Derrière le sourire lumineux d’Agathe Lecaron, il y a une angoisse qu’elle cache depuis des années. À 52 ans, l’ancienne figure de La Maison des maternelles continue de lutter contre une hypocondrie sévère qui empoisonne son quotidien depuis plus de vingt ans. Mais cette fois, c’est une autre confidence qui a particulièrement marqué les lecteurs.

Dans une interview accordée à La Tribune dimanche, l’animatrice a révélé ne garder absolument aucun souvenir de ses années collège. Une absence totale de mémoire qui continue de la troubler aujourd’hui encore.

“Amnésie totale”, lâche-t-elle avec franchise. Aucun visage. Aucun moment précis. Rien. Une période entière de sa vie semble avoir disparu de sa mémoire.

Très lucide sur ce vide étrange, Agathe Lecaron s’interroge elle-même : “Est-ce qu’il y a eu un traumatisme ? Honnêtement, je n’en sais rien.” Une phrase qui en dit long sur le malaise qu’elle ressent encore lorsqu’elle évoque cette époque.

L’animatrice explique qu’enfant, elle s’est longtemps sentie différente des autres. À l’école, l’humour est rapidement devenu une arme pour masquer son mal-être et créer du lien avec les autres élèves. À la maison aussi, elle cherchait à détendre l’atmosphère auprès de ses parents qu’elle ne sentait pas heureux ensemble.

Fille unique, elle raconte avoir grandi avec un profond sentiment de solitude. Derrière son énergie et ses blagues, elle cachait déjà une part beaucoup plus sombre qu’elle gardait pour elle.

Aujourd’hui encore, cette anxiété ne l’a jamais vraiment quittée. Dans son livre Patiente zéro, Agathe Lecaron évoque d’ailleurs sans filtre son hypocondrie et cette peur permanente de la maladie qui rythme sa vie depuis des années.

Mais désormais, une autre inquiétude l’obsède : transmettre ses angoisses à ses enfants. La mère de famille reconnaît que son fils aîné présente déjà certains signes d’hypocondrie, une situation qui la pousse à essayer de casser certains schémas éducatifs qu’elle estime avoir subis elle-même.

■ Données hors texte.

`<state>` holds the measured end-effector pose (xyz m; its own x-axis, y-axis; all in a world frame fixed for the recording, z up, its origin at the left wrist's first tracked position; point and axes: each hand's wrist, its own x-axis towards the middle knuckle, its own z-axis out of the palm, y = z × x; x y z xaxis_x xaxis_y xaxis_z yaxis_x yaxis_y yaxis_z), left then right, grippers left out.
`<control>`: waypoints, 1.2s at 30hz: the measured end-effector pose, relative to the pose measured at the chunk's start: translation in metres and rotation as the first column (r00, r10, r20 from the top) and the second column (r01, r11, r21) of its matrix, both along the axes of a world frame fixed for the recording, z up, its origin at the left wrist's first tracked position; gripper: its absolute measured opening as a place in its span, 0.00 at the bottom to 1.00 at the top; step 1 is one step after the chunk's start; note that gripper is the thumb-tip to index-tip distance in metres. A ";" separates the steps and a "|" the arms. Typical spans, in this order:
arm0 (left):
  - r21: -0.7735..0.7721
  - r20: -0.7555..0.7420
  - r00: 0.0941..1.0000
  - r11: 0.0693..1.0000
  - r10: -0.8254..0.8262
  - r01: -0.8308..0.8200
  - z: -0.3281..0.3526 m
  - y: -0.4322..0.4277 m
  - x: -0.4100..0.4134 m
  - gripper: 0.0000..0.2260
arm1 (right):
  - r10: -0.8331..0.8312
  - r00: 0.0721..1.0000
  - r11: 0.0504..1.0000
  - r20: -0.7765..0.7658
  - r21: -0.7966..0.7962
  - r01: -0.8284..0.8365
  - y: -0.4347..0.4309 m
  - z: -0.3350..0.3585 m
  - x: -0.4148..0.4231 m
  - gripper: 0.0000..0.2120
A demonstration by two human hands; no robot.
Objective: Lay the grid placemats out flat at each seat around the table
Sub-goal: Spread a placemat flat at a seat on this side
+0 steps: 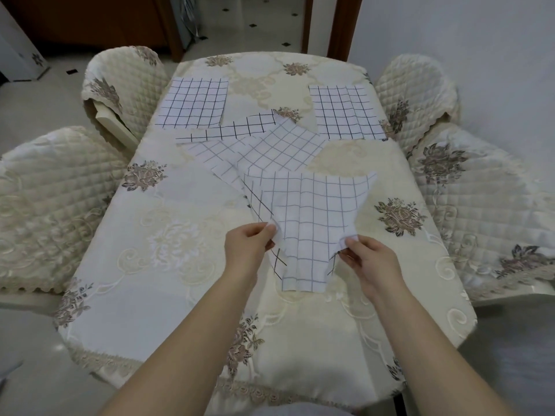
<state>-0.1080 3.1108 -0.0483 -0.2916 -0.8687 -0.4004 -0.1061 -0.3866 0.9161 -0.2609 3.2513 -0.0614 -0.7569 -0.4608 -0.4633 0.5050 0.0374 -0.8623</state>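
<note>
A white placemat with a dark grid [309, 214] is lifted over the middle of the table, sagging between my hands. My left hand [250, 246] pinches its near left edge and my right hand [368, 259] pinches its near right edge. Under and behind it lies a loose pile of grid placemats [270, 148], overlapping at angles. One placemat [193, 103] lies flat at the far left seat. Another [345, 112] lies flat at the far right seat.
The table [156, 265] wears a cream floral cloth. Two quilted covered chairs stand on the left [54, 205] [126, 82] and two on the right [486, 211] [417, 88]. A doorway with a wooden frame [309, 22] opens beyond the far end.
</note>
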 end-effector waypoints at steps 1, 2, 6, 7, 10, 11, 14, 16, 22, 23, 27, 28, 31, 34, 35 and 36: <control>-0.037 0.020 0.999 0.999 -0.036 0.036 0.002 0.005 -0.006 0.03 | 0.018 1.000 1.000 -0.009 -0.011 -0.018 -0.005 0.003 0.005 0.03; -0.069 0.040 0.997 0.995 -0.068 0.070 0.004 0.010 -0.010 0.04 | 0.037 0.999 0.999 -0.017 -0.022 -0.037 -0.009 0.006 0.010 0.03; -0.134 0.085 0.982 0.975 -0.168 0.178 0.006 0.023 -0.025 0.03 | 0.124 0.985 0.992 -0.121 0.024 -0.122 -0.021 0.012 0.023 0.04; -0.140 0.089 0.979 0.971 -0.184 0.195 0.007 0.025 -0.027 0.03 | 0.135 0.980 0.991 -0.149 0.044 -0.130 -0.023 0.012 0.026 0.04; -0.184 0.117 0.967 0.952 -0.225 0.244 0.009 0.032 -0.033 0.05 | 0.160 0.964 0.985 -0.214 0.095 -0.143 -0.026 0.013 0.030 0.06; -0.215 0.139 0.963 0.942 -0.232 0.258 0.009 0.033 -0.034 0.05 | 0.163 0.960 0.983 -0.230 0.116 -0.139 -0.027 0.013 0.031 0.06; -0.295 0.214 0.940 0.900 -0.265 0.320 0.015 0.039 -0.036 0.07 | 0.165 0.956 0.975 -0.243 0.185 -0.122 -0.029 0.013 0.031 0.07; -0.313 0.254 0.910 0.862 -0.327 0.398 0.016 0.042 -0.037 0.09 | 0.189 0.948 0.965 -0.256 0.228 -0.131 -0.029 0.016 0.030 0.13; -0.294 0.307 0.833 0.786 -0.460 0.543 0.019 0.048 -0.034 0.16 | 0.155 0.953 0.961 -0.261 0.261 -0.085 -0.028 0.017 0.029 0.12; -0.262 0.267 0.842 0.805 -0.469 0.532 0.019 0.047 -0.033 0.16 | 0.149 0.953 0.959 -0.265 0.274 -0.074 -0.028 0.016 0.028 0.09; -0.198 0.195 0.923 0.908 -0.332 0.368 0.012 0.043 -0.027 0.17 | 0.103 0.974 0.972 -0.202 0.231 -0.055 -0.029 0.017 0.022 0.07; -0.194 0.220 0.938 0.930 -0.269 0.312 0.007 0.042 -0.025 0.16 | 0.085 0.981 0.977 -0.172 0.208 -0.049 -0.030 0.018 0.021 0.08; -0.152 0.282 0.945 0.964 -0.167 0.216 -0.006 0.040 -0.017 0.21 | 0.023 0.999 0.995 -0.042 0.097 -0.019 -0.032 0.025 0.015 0.08; 0.039 0.301 0.944 0.991 -0.134 0.128 -0.015 0.036 -0.007 0.22 | -0.044 0.994 0.999 0.101 -0.008 0.045 -0.033 0.033 0.006 0.06; 0.115 0.287 0.949 0.988 -0.130 0.101 -0.017 0.034 -0.005 0.18 | -0.063 0.988 0.997 0.141 -0.032 0.068 -0.033 0.036 0.003 0.06; 0.188 0.271 0.954 0.979 -0.129 0.079 -0.019 0.033 -0.004 0.11 | -0.077 0.982 0.995 0.174 -0.049 0.086 -0.033 0.037 0.000 0.05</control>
<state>-0.1115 3.1433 -0.0668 -0.2314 -0.7493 -0.6205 -0.3970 -0.5095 0.7634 -0.2607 3.2186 -0.0247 -0.7047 -0.4298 -0.5645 0.6448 -0.0561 -0.7623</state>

L’animatrice évoque aussi le poids de son éducation catholique, marquée selon elle par la culpabilité, la peur du péché et de l’enfer. Des éléments qui auraient contribué à nourrir ses angoisses dès l’enfance.

Malgré tout, Agathe Lecaron tente aujourd’hui d’avancer avec davantage de sincérité et de douceur envers elle-même. Une parole rare, intime et particulièrement touchante.